Collected data ->
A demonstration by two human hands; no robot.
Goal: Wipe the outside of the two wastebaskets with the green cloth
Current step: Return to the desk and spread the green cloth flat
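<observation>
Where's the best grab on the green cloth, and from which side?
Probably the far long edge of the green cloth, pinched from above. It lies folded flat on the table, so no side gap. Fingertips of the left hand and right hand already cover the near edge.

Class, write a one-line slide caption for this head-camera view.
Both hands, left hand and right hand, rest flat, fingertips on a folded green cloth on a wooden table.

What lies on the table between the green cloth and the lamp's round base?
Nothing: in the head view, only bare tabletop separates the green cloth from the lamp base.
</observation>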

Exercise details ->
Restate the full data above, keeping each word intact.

Response to the exercise ->
A demonstration by two human hands; no robot.
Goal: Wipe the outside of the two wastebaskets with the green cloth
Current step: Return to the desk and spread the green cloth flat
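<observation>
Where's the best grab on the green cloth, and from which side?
Probably the far long edge of the green cloth, pinched from above. It lies folded flat on the table, so no side gap. Fingertips of the left hand and right hand already cover the near edge.

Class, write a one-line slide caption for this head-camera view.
Both hands, left hand and right hand, rest flat, fingertips on a folded green cloth on a wooden table.

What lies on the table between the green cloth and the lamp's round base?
Nothing: in the head view, only bare tabletop separates the green cloth from the lamp base.
</observation>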

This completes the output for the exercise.